#### EXERCISE REQUIREMENTS
Nothing but the lines below between the line holding "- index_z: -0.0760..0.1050" and the line holding "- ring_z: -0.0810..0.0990", inclusive, should appear in the answer, each set down exactly.

#### SOURCE MATERIAL
::::

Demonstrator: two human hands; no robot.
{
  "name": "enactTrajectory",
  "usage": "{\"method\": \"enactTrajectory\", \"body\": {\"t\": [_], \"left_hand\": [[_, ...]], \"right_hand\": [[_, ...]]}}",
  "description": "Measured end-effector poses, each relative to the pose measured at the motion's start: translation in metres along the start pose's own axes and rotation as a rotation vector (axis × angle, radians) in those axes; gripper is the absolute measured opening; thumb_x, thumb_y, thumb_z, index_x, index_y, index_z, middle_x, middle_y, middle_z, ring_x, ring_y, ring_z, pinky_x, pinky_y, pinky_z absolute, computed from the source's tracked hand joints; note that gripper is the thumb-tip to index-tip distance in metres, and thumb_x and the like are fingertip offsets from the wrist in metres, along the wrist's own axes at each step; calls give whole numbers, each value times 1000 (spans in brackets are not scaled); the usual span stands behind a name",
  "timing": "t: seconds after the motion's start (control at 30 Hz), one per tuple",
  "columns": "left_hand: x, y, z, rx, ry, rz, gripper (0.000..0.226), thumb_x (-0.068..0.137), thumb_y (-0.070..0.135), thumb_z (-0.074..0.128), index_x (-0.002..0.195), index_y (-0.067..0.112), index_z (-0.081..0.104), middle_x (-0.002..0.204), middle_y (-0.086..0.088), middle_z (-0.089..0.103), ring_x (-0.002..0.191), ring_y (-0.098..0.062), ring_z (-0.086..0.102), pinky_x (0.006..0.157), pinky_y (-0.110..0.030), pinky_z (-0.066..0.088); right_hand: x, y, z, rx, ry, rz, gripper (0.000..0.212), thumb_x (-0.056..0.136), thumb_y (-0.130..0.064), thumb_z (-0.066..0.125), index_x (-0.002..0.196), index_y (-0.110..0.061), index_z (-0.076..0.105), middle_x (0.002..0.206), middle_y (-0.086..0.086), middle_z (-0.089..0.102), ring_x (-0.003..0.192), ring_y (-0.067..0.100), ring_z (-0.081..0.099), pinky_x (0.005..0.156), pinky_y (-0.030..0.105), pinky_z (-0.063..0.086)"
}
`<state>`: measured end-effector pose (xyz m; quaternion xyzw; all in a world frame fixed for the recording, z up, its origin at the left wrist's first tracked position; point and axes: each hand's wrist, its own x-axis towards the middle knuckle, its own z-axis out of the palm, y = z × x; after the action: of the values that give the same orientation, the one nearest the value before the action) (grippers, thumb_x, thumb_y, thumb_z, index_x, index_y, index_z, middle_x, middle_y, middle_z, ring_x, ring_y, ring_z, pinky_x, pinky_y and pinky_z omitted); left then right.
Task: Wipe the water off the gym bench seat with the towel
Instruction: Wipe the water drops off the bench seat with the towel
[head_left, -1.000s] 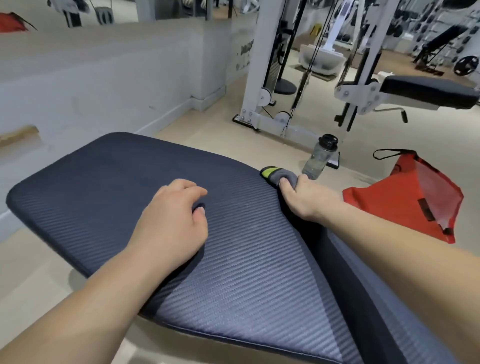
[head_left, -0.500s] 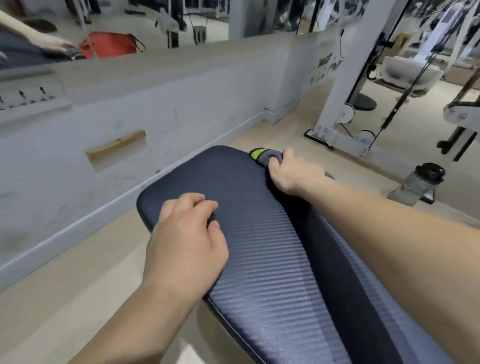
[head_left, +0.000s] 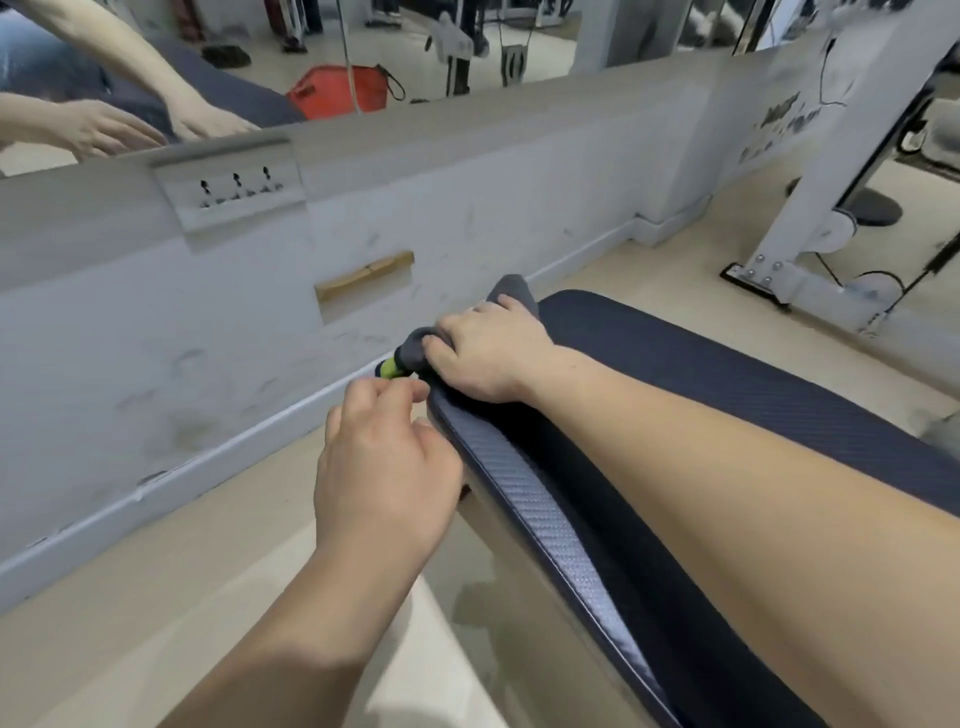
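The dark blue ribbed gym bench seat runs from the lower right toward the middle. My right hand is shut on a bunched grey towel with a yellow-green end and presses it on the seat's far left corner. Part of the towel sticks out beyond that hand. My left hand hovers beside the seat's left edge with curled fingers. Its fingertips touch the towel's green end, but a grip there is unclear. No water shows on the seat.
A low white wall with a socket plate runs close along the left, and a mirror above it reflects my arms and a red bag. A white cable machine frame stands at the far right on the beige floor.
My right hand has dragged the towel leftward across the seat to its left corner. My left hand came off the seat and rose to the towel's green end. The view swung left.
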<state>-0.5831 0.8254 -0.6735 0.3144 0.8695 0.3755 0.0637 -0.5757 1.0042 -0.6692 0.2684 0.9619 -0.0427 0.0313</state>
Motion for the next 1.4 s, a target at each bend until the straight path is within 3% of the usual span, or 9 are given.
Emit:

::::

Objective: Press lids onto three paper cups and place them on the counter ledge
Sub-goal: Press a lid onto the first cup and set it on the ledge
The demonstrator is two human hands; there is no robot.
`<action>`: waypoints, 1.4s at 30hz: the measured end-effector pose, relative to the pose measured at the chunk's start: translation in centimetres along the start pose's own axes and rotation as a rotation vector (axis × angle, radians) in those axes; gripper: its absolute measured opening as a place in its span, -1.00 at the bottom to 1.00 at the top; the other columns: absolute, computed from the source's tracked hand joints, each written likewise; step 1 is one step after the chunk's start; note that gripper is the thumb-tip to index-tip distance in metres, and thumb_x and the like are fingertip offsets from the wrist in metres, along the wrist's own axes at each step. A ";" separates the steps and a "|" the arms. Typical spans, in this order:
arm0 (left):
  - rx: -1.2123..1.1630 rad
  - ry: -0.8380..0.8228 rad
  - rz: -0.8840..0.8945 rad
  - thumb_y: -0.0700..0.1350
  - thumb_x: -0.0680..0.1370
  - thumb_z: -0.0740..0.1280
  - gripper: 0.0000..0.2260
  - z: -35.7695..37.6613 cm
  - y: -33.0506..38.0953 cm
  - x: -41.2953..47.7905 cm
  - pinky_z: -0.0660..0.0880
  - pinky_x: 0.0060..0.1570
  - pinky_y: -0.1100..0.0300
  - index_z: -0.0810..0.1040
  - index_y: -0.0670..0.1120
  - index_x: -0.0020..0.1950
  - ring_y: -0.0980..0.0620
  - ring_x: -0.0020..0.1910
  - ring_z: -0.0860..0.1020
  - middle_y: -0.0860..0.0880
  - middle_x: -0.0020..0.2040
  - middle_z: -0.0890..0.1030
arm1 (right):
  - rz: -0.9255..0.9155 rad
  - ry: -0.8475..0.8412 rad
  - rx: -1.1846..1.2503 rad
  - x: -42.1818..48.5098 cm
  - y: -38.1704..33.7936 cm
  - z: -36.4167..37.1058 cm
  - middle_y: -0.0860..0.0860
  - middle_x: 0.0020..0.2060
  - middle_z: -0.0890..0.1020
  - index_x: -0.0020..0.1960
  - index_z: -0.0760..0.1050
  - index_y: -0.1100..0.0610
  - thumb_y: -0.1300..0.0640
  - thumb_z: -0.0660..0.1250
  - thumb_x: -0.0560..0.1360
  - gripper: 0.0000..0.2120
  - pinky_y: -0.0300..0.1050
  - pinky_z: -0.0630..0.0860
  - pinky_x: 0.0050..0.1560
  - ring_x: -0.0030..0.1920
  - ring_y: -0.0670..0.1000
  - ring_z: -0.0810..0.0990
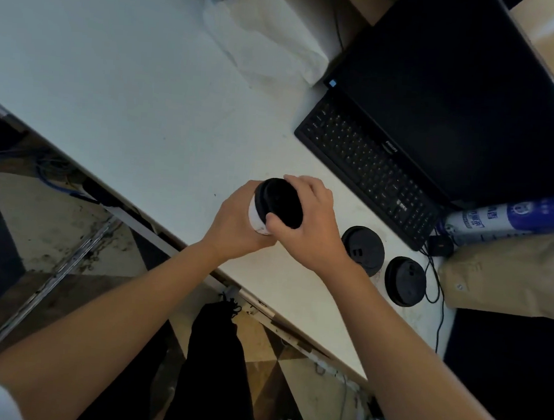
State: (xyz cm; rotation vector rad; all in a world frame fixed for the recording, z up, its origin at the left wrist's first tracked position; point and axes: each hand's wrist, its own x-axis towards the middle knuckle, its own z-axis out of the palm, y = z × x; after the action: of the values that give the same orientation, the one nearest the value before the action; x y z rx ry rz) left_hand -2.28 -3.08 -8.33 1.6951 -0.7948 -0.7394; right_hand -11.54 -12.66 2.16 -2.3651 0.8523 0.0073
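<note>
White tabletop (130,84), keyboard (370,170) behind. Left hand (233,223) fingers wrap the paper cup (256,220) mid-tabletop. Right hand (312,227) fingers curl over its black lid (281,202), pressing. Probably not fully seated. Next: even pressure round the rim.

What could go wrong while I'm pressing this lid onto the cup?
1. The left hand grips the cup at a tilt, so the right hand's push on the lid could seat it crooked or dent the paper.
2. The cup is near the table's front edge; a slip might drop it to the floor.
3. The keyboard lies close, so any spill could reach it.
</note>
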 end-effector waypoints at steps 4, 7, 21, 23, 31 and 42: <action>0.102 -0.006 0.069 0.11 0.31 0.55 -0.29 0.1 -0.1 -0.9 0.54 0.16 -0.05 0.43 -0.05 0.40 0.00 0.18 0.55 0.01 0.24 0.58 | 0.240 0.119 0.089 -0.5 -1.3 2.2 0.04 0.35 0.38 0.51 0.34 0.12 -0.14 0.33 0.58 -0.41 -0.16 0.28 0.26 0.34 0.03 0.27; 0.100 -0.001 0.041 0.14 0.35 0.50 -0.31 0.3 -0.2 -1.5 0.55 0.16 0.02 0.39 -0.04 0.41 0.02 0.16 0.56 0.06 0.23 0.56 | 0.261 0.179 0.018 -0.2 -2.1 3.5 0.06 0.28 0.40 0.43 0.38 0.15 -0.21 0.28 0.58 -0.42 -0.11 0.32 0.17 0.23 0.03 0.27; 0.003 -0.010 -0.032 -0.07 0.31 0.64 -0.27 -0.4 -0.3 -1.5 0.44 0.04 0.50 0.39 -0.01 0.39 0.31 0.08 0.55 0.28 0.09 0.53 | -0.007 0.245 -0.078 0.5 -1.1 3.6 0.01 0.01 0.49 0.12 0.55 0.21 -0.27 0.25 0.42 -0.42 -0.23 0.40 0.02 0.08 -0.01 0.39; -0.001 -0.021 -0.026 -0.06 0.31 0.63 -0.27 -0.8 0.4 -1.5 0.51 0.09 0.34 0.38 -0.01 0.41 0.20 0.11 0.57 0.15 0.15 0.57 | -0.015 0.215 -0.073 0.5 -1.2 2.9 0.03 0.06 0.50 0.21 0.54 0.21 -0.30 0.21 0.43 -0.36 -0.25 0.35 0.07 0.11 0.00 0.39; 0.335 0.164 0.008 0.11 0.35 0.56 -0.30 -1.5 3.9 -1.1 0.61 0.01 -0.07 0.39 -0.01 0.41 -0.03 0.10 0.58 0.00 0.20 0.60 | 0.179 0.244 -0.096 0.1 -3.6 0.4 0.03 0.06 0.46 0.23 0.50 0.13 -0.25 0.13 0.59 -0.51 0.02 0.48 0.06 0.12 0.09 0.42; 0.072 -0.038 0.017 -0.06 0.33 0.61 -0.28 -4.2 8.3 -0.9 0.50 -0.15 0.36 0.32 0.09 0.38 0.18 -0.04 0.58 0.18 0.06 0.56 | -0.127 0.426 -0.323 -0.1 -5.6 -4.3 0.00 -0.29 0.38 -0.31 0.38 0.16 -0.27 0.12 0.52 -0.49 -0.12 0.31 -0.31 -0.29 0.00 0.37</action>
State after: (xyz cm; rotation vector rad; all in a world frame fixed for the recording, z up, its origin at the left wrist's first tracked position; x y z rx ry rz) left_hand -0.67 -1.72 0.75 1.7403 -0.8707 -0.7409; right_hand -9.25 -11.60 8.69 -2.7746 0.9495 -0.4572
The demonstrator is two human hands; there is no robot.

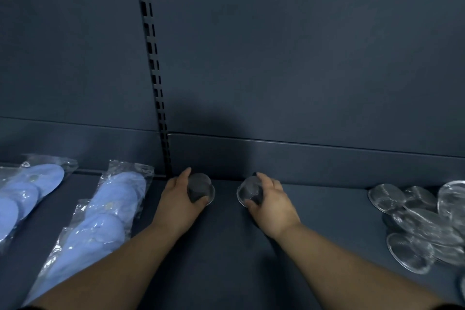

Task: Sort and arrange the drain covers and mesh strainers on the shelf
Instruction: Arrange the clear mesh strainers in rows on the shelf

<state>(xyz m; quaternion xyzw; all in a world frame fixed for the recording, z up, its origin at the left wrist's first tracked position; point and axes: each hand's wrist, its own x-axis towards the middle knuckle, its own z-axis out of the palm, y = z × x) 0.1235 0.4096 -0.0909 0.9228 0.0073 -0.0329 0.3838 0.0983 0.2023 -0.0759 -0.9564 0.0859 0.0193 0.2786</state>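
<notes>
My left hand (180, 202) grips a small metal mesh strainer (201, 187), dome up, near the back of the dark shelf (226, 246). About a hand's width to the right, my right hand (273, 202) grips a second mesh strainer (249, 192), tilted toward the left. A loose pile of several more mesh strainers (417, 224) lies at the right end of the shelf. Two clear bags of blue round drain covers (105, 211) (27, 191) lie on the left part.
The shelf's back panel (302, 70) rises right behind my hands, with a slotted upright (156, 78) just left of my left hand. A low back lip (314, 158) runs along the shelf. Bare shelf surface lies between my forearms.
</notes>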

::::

#### ANSWER TO THIS EXERCISE
  - index_z: -0.0760..0.1050
  - index_y: -0.1100..0.0610
  - thumb_y: -0.1300..0.0640
  - thumb_z: -0.0660..0.1250
  - thumb_x: -0.0560..0.1360
  - gripper: 0.0000..0.2120
  - pinky_y: -0.0300..0.1050
  - pinky_z: -0.0630..0.0860
  - pinky_x: 0.0050..0.1560
  - ring_x: -0.0030..0.1920
  - ring_y: -0.0670..0.1000
  - ring_z: -0.0810..0.0990

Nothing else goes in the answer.